Activity:
Pictures stay out of the copy, which must hold exactly the lines from the one containing "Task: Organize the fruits" through the end of the material below.

The data:

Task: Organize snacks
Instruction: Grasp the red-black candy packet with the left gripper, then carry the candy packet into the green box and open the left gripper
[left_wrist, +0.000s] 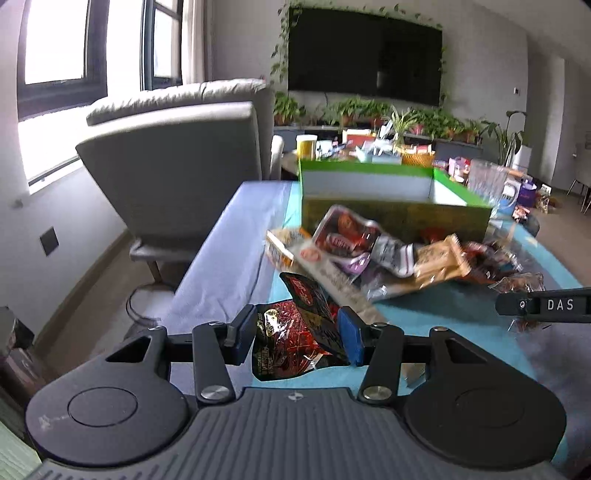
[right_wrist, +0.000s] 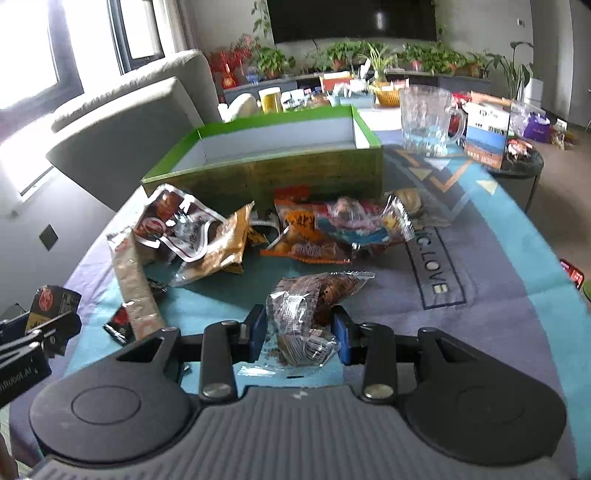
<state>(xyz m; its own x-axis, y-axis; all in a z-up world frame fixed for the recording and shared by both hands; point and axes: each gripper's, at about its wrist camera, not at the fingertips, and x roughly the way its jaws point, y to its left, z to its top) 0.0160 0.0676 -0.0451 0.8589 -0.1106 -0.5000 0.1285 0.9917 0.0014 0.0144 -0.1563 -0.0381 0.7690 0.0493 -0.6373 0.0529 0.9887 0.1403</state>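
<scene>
Grips: left gripper (left_wrist: 295, 338) squeezes red bag (left_wrist: 291, 339) | right gripper (right_wrist: 300, 334) squeezes clear bag (right_wrist: 308, 317) | risk: slippery bags slide out before green box (right_wrist: 273, 170) ahead

Tabletop (right_wrist: 498, 258) covered with a teal/lavender printed cloth (right_wrist: 436, 236). On it: open green box (right_wrist: 280, 170) at the far side, loose heap of snack packets (right_wrist: 258, 236) just in front of it, clear glass mug (right_wrist: 428, 118) right of the box.
</scene>
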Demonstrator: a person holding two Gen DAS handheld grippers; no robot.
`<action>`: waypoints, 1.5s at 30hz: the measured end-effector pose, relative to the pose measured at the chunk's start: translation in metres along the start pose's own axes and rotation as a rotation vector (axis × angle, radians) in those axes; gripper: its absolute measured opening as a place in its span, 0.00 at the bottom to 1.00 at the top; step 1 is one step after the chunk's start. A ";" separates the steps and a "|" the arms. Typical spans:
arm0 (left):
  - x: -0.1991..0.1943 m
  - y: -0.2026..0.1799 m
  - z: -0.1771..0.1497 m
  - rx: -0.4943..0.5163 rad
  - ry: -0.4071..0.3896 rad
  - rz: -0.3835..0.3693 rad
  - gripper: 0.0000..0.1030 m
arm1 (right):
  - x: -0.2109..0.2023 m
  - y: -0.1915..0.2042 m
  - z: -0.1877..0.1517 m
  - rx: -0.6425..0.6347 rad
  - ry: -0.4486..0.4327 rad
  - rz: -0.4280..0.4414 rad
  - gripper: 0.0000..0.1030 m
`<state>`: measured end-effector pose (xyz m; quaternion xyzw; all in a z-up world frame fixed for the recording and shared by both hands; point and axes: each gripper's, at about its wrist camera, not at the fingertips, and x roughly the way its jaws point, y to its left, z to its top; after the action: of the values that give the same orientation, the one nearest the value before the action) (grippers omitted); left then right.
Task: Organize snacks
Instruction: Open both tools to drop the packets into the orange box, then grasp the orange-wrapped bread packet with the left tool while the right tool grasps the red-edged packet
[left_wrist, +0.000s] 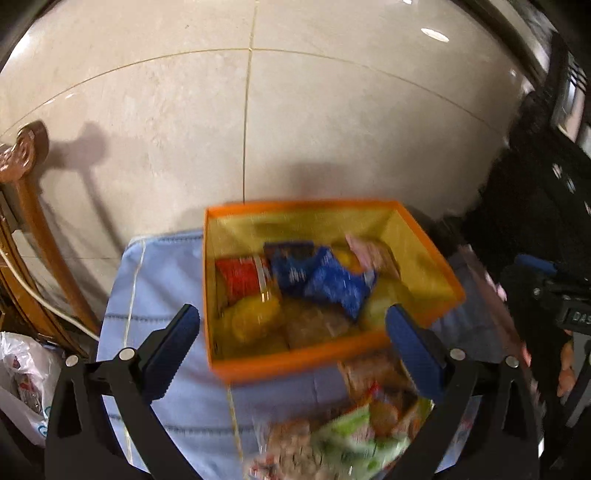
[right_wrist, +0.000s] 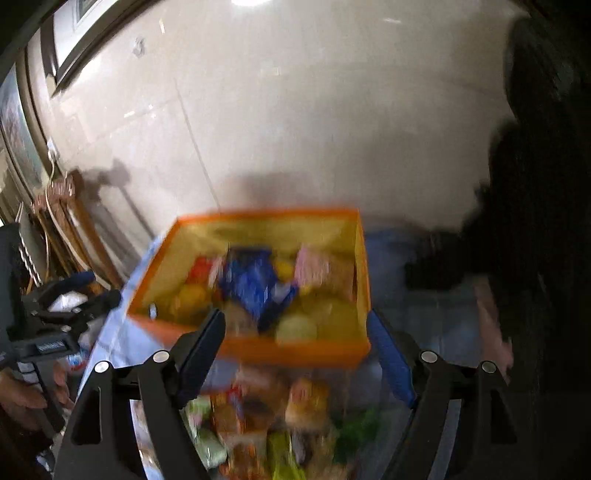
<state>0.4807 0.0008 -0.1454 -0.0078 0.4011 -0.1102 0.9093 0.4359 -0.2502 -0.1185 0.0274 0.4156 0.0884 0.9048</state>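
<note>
An orange box (left_wrist: 295, 360) with a yellow lining stands on a light blue cloth (left_wrist: 159, 280). Inside it lie a red packet (left_wrist: 240, 275), a blue packet (left_wrist: 325, 280) and yellow and pink packets. Loose snack packets (left_wrist: 354, 435) lie in a pile on the cloth in front of the box. My left gripper (left_wrist: 291, 328) is open and empty above the box's near wall. In the right wrist view the box (right_wrist: 295, 350) and the pile (right_wrist: 273, 421) show blurred. My right gripper (right_wrist: 295, 332) is open and empty above the near wall too.
A tiled wall (left_wrist: 258, 110) rises behind the table. A wooden chair (left_wrist: 33, 206) and a white plastic bag (left_wrist: 26, 373) are at the left. The right gripper's body (left_wrist: 554, 314) shows at the left view's right edge; dark shapes (right_wrist: 535, 221) fill the right.
</note>
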 end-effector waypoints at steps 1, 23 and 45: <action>-0.004 -0.002 -0.012 0.015 0.009 -0.003 0.96 | -0.001 0.001 -0.019 0.007 0.018 -0.007 0.77; -0.021 -0.005 -0.238 0.220 0.163 -0.022 0.96 | 0.002 -0.006 -0.214 0.055 0.301 -0.039 0.77; 0.011 -0.005 -0.255 -0.006 0.237 0.146 0.69 | 0.008 -0.006 -0.212 0.014 0.300 -0.064 0.77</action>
<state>0.3009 0.0122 -0.3258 0.0319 0.5057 -0.0426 0.8611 0.2813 -0.2596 -0.2636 0.0068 0.5476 0.0599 0.8346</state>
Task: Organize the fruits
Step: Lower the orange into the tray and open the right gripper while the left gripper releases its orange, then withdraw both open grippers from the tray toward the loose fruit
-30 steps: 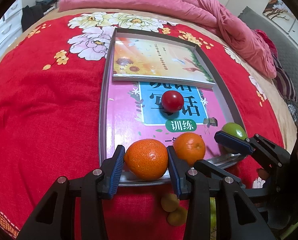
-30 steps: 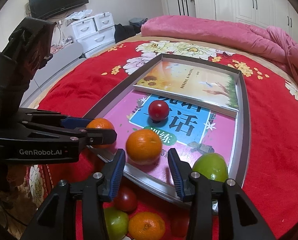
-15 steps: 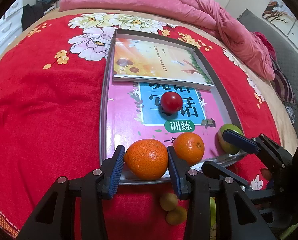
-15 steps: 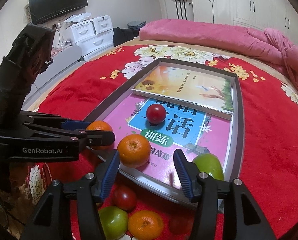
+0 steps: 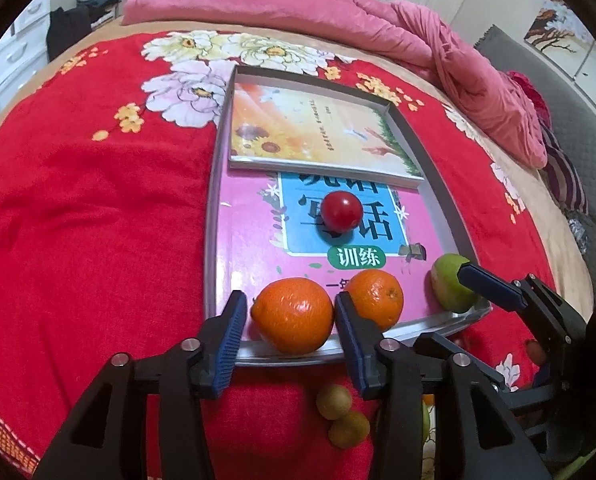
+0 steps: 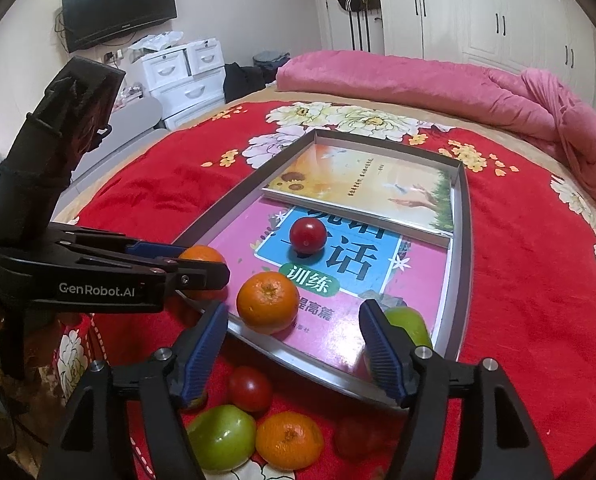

Task result:
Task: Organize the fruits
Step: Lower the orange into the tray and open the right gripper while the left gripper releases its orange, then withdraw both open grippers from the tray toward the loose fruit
-30 steps: 
-30 steps: 
-15 steps: 
-15 steps: 
+0 steps: 
+0 steps: 

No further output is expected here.